It’s not the heat, it’s the sensitivity.

That’s what people should really be thinking about global warming. Pretty much every serious student of climate change agrees that carbon dioxide, which is the product of the respiration of our civilization, is a “greenhouse gas.” Everything else being equal (which never holds), increasing its concentration should result in some rise in temperature in the lower atmosphere.

So the real question is not whether carbon dioxide causes warming, but how, and how much. We know more about the former than the latter. Greenhouse warming tends to amplify in dry atmospheres. So, cold, dry places should warm much more than warm, wet ones. Consequently, carbon dioxide preferentially warms winter versus summer, cold air versus warm air, and turns deserts into — deserts. Ever wonder why the old Soviets and today’s Russians really don’t care so much about this?
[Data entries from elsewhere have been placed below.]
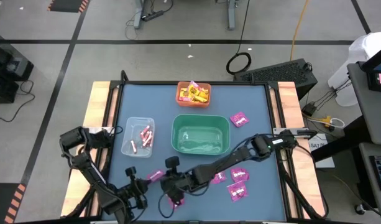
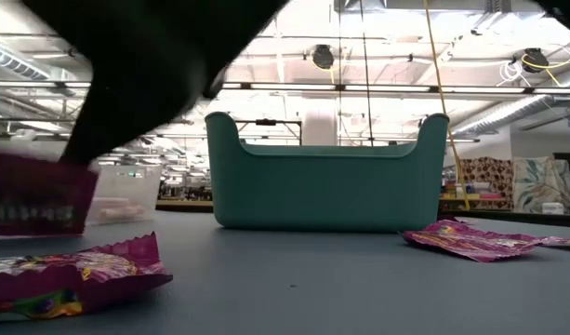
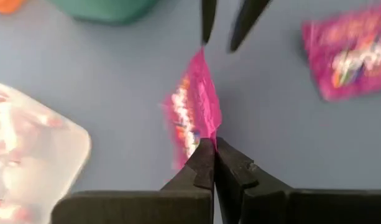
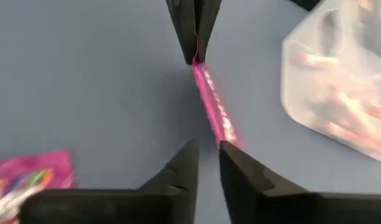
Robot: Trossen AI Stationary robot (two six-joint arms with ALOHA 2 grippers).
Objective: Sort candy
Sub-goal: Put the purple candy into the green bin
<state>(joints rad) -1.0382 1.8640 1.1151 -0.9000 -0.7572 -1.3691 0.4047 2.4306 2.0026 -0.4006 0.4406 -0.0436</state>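
magenta packet [image 3: 196, 115] pinched in left gripper [image 3: 212, 144] fingers, right gripper [image 4: 207, 151] fingers narrowly parted at its other edge

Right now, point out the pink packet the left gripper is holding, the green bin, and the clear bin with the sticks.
pink packet [image 3: 196, 109], left wrist view, middle of its wrapper.
left gripper [image 3: 214, 144], left wrist view, where the shut fingertips meet.
green bin [image 1: 201, 122], high view, far rim.
clear bin [image 1: 129, 122], high view, far corner.

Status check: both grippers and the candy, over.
Left gripper shut on pink packet, lifted near clear bin. Right gripper open at its far edge. Nothing blocking.
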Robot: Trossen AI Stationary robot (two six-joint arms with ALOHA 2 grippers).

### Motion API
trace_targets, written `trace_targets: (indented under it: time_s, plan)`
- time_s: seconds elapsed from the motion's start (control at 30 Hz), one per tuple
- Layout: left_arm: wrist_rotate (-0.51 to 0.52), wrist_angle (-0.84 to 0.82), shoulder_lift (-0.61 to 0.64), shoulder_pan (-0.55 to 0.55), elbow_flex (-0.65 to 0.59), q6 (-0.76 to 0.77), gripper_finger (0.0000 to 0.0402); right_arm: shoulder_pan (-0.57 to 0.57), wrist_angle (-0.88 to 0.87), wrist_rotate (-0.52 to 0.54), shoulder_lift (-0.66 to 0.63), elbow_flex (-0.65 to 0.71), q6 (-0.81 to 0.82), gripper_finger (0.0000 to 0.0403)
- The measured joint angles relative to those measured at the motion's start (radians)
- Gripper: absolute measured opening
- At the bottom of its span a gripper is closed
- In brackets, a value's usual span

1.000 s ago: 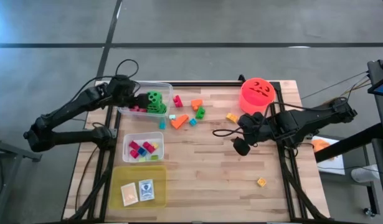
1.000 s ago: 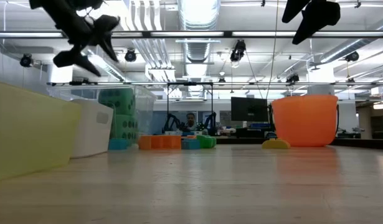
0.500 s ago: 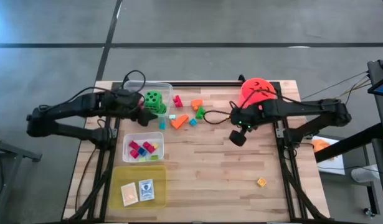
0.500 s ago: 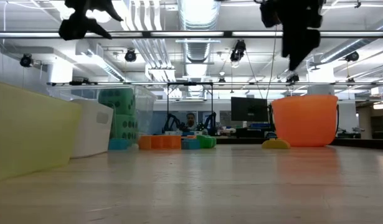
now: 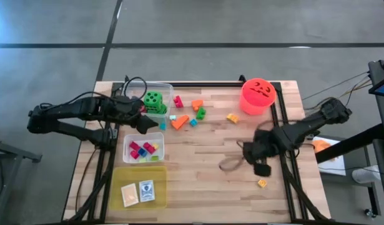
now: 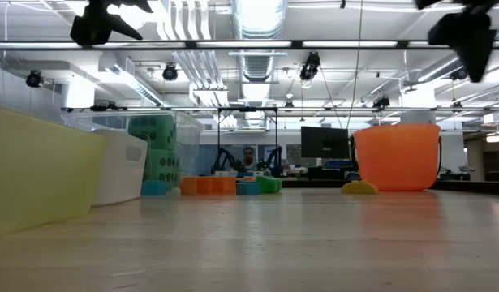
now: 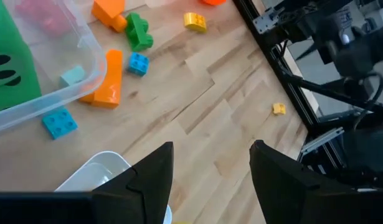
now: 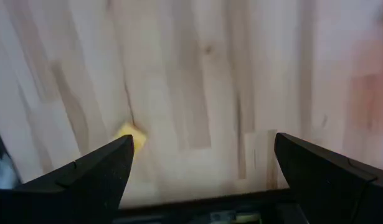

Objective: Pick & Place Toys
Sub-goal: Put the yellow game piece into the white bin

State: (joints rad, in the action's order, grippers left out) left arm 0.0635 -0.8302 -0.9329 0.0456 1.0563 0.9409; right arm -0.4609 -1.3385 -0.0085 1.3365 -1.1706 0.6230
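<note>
evidently the right gripper [image 5: 261, 169], jaws wide, hangs near the counter's right edge to take the stray yellow block [image 5: 261, 183], while the left gripper [image 5: 143, 121], jaws part open and empty, waits by the clear tub [image 5: 167, 88].

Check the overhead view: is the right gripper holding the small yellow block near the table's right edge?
No. The yellow block lies alone on the wood, and the right gripper hangs open just beside it, apart from it.

Grey floor [image 5: 198, 25]; ceiling strip lights [image 6: 257, 12] over distant monitor [image 6: 324, 143].

Both hands [image 7: 210, 180] [image 8: 200, 168] open, empty.
</note>
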Motion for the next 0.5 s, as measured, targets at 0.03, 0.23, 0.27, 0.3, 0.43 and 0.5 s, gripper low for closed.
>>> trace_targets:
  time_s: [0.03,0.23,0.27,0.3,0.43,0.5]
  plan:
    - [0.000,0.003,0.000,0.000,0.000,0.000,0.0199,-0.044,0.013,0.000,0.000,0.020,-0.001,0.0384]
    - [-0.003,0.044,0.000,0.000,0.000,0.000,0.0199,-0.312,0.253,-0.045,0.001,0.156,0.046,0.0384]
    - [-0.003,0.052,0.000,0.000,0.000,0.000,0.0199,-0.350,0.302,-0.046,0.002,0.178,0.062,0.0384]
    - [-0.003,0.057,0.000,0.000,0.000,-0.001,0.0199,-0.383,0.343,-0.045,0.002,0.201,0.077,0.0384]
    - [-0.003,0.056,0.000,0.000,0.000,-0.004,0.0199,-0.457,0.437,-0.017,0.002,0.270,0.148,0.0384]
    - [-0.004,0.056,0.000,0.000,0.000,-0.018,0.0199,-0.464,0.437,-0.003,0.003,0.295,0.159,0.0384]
There’s much less certainty about the amount of warming. Make a few assumptions about increasing atmospheric water vapor (another potent greenhouse gas) and you can get a big “sensitivity” of temperature to doubling the amount of atmospheric CO2. This is a common way for climate modelers to forecast major heating. Those of us of a more empirical bent maintain that the evidence argues for a much lower value.

For a number of reasons having to do in no small part with the fact that scientists are human, the climate field — exemplified by the United Nations’ self-proclaimed “consensus” on matters climatic — tends to sell high sensitivities, famously drawing “fat tails” on the probability distributions for high levels of global warming.

Here’s how the UN sees it:


Various estimates of the probability distributions of the “sensitivity” of surface temperature to a doubling of carbon dioxide, according to the U.N.

Note that these aren’t your typical “bell-shaped” distributions. Instead, they are skewed to the right with low, but not very low, probabilities for substantial warmings in excess of 5°C (9°F).

Why are there so many estimates? Because no one really knows in advance what the true sensitivity is.

Until recently, that is. A team of climate types headed by Andreas Schmittner at Oregon State has now calculated the sensitivity using very real world numbers that can be squeezed out of the various measures of surface temperature during the last ice age cycle. Their paper, which is listed as “in press” at Science magazine, was on one of the authors’ websites (it has since been taken down, probably because Science threw a tantrum about leaking something before they published it). It lowered the sensitivity from the UN’s range of 3.6–8.1°F (with a “best estimate” of 5.4°) to 3 to 4.7° and a mean of 4.1°.

Perhaps more important, the “fat tail” has been chopped off. Here’s their probability distribution:


The probability distribution of the sensitivity of temperature to a doubling of carbon dioxide given by examination of the last glacial cycle.

The doomsday scenarios of climate cataclysm lie in the fat tail. More modest warmings are clearly adapted to quite easily. If someone hadn’t told you that the earth’s surface temperature is about 1.5°F warmer than it was after the Civil War, you would likely not have noticed. Since then, life expectancy and wealth have increased dramatically, with no apparent interference from climate change.

We haven’t heard the last from about this paper. Will Science publish it before the UN’s latest climate summit starts in Durban, South Africa, on November 28? Will the UN try to bury this important finding in its upcoming (2013) climate compendium? And, given the sad history of bullying and shunning that is rampant in climate science, will the editors who approved publication by shamed by the climategate mafia?

Who knows. Time will tell. It’s hard to imagine no repercussions for the authors’ finding of only “vanishing probabilities” of a warming of greater than 5.7°F. That’s a lot of cold water that’s just been thrown on the UN’s fat tail.